Learned perceptual image patch similarity metric (LPIPSM) [19]

As visual patterns of images are high-dimensional and highly correlated, the notion of visual similarity is often subjective. Aiming to mimic human visual perception, the most widely used perceptual metrics today, such as PSNR and SSIM, are classic per-pixel shallow measures that assume pixel-wise independence and fail to account for many nuances of human perception. In addition, HD is best suited for comparing binary patterns. LPIPSM is a novel metric used to compute the distance between two images in the CNN feature space using the network's internal activation after being trained for image classification tasks. This amounts to the use of pre-trained weights when training the network, to aim for perceptuality, and is demonstrated to exhibit a high correlation with human perceptual similarity. A higher LPIPSM value means more different images, and a lower value indicates more similarity. We used the LPIPS metric to evaluate the mean distance between pairs of ground-truth images in the test set and their corresponding synthesized images and to plot the distance between some image samples from both domains. We used the trained AlexNet net to compute the distance, as recommended in the original paper, as it provides the fastest and best performance. For the LPIPSM estimation, we used PyTorch 1.0 + and torchvision libraries [20].

Statistical analysis, computer hardware, and software

All statistical analyses were performed using Scipy (Scientific Computing tools for Python) and scikit-learn (version 0.21.3) [21]. Scikit-learn is a Python module for machine learning built on top of Scipy. Patient data are presented as the mean and standard deviation. A t-test was used to compare the means of the image group metrics. The Mann–Whitney U-test was used for the analysis of the means of the five-point assessment score given by the two readers, and a value of p ≤ 0.05 was considered significant. The ability of readers to link true with synthesized images was estimated by accuracy (number of correct decisions made divided by the total number of test examples). Inter-rater agreement was estimated with Cohen’s к. Deep-learning computations were performed on a graphics processing unit (GPU) composed of a personal computer with a GeForce RTX 2060 SUPER graphics card powered by an Nvidia Turing architecture with a CUDA 11.0.126 drive.

Results

A total of 1195 simultaneous, good-quality FA/ OCT examinations (487 bilateral) met the inclusion criteria. Only one examination was performed in the same patient during the study period. Table 1 presents the characteristics of the study population, DR grading, and treatment details. Inter-rater agreement for DR grading was 0.90 (Cohen к 0.84). This trivial ground-truth grade conflict ensured the presence of robust characteristics that the pix2pix GAN can use for the image features-specific style transfer in the synthesized images.
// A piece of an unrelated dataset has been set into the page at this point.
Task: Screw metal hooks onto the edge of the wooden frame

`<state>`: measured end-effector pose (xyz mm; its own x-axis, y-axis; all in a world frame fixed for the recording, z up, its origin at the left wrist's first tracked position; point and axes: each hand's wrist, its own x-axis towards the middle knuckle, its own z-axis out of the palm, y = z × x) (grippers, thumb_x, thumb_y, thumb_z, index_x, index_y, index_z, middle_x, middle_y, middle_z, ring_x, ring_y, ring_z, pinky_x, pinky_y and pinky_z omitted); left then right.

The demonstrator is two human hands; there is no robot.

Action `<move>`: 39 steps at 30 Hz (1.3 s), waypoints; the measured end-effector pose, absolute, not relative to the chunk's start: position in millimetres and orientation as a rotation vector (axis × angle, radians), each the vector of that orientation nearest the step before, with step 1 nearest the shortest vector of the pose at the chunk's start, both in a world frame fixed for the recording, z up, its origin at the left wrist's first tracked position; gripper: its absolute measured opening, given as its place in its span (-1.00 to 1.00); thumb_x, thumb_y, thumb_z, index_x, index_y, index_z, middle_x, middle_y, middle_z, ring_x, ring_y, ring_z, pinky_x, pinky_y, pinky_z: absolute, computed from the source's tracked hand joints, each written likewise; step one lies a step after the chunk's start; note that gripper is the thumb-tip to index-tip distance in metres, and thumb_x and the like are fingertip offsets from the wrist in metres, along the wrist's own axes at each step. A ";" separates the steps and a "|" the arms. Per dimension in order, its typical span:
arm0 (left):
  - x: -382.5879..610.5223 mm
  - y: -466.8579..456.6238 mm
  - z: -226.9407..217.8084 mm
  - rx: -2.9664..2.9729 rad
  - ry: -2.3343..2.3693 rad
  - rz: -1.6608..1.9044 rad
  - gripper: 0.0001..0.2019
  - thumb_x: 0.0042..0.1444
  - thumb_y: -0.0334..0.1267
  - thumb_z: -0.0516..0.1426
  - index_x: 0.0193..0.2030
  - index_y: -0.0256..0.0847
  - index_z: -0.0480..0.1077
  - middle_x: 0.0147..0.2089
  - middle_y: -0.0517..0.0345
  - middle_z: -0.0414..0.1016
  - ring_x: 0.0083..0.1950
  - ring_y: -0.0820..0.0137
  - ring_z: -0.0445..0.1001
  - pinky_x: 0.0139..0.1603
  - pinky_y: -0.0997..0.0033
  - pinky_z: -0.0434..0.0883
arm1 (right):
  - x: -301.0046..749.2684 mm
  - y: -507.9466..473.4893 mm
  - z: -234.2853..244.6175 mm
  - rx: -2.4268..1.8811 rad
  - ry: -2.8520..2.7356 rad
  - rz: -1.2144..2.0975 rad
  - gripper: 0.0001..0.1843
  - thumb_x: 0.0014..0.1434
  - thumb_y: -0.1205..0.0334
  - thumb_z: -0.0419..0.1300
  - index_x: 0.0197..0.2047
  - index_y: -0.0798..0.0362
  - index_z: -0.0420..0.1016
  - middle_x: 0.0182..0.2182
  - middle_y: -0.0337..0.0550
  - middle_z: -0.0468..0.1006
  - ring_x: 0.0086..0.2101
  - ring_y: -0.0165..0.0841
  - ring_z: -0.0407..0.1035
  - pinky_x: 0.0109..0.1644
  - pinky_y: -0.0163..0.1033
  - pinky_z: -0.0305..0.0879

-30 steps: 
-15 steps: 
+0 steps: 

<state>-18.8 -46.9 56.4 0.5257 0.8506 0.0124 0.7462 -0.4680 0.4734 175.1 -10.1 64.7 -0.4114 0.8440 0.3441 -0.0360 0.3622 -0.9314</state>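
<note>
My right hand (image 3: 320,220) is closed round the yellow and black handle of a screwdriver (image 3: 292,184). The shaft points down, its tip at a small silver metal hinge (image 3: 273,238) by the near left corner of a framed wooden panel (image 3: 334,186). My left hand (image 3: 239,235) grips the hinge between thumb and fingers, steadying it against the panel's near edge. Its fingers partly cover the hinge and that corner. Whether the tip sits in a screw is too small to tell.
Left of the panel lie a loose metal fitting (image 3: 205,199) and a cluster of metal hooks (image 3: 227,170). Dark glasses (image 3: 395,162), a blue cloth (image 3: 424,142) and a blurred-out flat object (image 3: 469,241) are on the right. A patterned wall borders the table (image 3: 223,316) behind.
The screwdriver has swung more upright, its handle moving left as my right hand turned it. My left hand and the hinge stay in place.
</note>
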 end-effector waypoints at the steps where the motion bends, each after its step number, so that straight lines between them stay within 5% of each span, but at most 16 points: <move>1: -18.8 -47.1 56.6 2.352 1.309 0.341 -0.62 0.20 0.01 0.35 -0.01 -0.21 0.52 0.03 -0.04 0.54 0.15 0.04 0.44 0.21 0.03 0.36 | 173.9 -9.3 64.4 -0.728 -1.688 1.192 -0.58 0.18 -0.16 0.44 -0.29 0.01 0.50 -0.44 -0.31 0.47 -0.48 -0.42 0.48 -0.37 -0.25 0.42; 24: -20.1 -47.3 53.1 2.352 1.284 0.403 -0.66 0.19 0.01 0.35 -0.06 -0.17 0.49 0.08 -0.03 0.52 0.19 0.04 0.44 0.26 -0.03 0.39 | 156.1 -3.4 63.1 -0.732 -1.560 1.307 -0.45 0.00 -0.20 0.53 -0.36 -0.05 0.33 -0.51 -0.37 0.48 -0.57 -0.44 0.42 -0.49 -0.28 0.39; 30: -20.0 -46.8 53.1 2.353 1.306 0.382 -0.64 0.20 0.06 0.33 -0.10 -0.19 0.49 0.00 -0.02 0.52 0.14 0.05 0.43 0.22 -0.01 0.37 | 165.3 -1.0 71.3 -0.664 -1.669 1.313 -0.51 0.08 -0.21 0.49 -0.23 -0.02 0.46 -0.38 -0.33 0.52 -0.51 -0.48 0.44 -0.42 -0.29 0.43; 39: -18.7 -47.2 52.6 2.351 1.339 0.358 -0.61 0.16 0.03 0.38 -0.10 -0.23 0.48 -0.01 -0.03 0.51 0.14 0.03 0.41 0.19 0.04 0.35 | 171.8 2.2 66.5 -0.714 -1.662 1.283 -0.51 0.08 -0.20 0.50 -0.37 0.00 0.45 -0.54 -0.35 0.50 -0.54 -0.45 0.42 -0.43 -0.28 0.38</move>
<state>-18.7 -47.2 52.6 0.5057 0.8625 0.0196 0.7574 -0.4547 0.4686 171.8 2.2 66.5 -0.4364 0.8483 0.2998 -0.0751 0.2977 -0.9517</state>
Table 1 Demographics of the study population

Dataset preprocessing

After preprocessing, we obtained 1195 paired images as the original dataset. The training set comprised 1085 paired images, and the test set comprised 110 paired images that equally represented all DR stages available in the original dataset. The process of automated cropping of identical macular areas in FA and OCT color-coded macular thickness maps based on the location of the FAZ centroid was not successful, as expressed by the five-point assessment score reported by the two readers. The mean of the scores given by the first reader was 3.38 ± 0.72, and by the second reader was 3.66 ± 0.68. Manual cropping was needed to correct 178 paired images (14.9% of the original images).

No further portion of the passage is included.